Reversed with instructions to enter a judgment for appellant.

[1] See Welch, Lewis, Weinstein, Boeckman, Severe Reactions to Antibiotics, A Nationwide Survey, 4 Jr. of AM CT, No. 12, p. 800, 812 (Dec. 1957). This study, made by the U.S. Department of Health, Education, and Welfare, Food and Drug Administration, reported a fatality rate of about 9% in the comparatively few cases involving anaphylactoid shock reactions from penicillin.

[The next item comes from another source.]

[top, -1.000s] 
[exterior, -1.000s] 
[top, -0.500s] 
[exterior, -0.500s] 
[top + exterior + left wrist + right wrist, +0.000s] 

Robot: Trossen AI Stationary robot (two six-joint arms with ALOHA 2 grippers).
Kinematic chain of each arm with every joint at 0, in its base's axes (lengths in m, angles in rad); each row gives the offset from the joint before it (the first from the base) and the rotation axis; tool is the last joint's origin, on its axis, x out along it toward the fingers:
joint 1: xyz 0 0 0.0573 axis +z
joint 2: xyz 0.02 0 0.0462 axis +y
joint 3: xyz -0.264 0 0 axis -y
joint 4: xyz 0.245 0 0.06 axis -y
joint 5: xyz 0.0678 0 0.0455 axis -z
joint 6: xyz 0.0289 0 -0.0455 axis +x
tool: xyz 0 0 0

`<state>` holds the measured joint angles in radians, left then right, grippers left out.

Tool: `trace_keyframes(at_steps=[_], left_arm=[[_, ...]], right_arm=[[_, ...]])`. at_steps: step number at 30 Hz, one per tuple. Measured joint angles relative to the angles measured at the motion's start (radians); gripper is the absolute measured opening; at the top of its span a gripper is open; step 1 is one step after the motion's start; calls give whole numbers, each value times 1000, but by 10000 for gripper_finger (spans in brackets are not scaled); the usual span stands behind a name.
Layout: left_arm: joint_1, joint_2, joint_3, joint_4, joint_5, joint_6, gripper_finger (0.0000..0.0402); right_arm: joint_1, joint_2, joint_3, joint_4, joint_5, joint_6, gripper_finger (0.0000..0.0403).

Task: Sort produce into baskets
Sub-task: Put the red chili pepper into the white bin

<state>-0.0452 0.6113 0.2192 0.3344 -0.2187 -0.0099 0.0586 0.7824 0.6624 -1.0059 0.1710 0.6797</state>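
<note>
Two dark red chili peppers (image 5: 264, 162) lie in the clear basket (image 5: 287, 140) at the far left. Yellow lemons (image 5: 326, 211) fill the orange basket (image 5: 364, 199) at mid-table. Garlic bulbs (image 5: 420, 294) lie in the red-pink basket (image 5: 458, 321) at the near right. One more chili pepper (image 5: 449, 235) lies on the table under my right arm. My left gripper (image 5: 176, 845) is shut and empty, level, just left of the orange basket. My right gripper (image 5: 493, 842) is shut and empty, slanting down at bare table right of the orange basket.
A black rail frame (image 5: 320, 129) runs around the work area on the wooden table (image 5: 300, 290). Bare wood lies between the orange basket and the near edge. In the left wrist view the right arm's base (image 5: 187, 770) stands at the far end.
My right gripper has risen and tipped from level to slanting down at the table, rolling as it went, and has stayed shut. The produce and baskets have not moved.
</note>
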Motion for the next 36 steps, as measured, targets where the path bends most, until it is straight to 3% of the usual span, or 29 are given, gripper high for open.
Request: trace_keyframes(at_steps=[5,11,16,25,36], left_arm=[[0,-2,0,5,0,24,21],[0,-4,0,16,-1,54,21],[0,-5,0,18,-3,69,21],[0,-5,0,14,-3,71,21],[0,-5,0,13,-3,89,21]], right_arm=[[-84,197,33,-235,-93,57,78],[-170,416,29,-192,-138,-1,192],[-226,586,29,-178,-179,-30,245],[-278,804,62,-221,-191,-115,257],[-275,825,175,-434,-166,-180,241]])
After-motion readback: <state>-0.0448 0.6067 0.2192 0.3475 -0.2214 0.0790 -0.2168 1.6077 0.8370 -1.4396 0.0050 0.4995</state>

[2] See New York Life Ins. Co. v. Cooper, 10 Cir., 158 F.2d 257, certiorari denied 335 U.S. 819, 69 S.Ct. 41, 93 L.Ed. 374; Jensma v. Sun Life Assur. Co., 9 Cir., 64 F.2d 457, certiorari denied 289 U.S. 763, 53 S.Ct. 795, 77 L.Ed. 1505; Mutual Life Ins. Co. v. Dodge, 4 Cir., 11 F.2d 486, 59 A.L.R. 1290, certiorari denied 271 U.S. 677, 46 S.Ct. 629, 70 L. Ed. 1147; Lee v. New York Life Ins. Co., 310 Mass. 370, 38 N.E.2d 333; Taylor v. New York Life Ins. Co., 176 Minn. 171, 222 N.W. 912, 60 A.L.R. 959; Korfin v. Continental Casualty Co., 5 N.J. 154, 74 A.2d 312. See, also 1 Appleman, Insurance Law and Practice, § 424 (1941).
[3] Order of United Commercial Travelers v. Shane, 8 Cir., 64 F.2d 55; Bernard v. Union Central Life Ins. Co., supra; Johnson v. National Life Accident Ins. Co., 92 Ga. App. 818, 90 S.E.2d 36; John Hancock Mut. Life Ins. Co. of Boston v. Plummer, 181 Md. 140, 28 A.2d 856; Hesse v. Travelers’ Ins. Co., 299 Pa. 125, 149 A. 96; Otey v. John Hancock Mut. Life Ins. Co., 120 W. Va. 434, 199 S.E. 596.
[4] Patterson v. Ocean Accident Guaranty Corporation, 25 App.D.C. 46.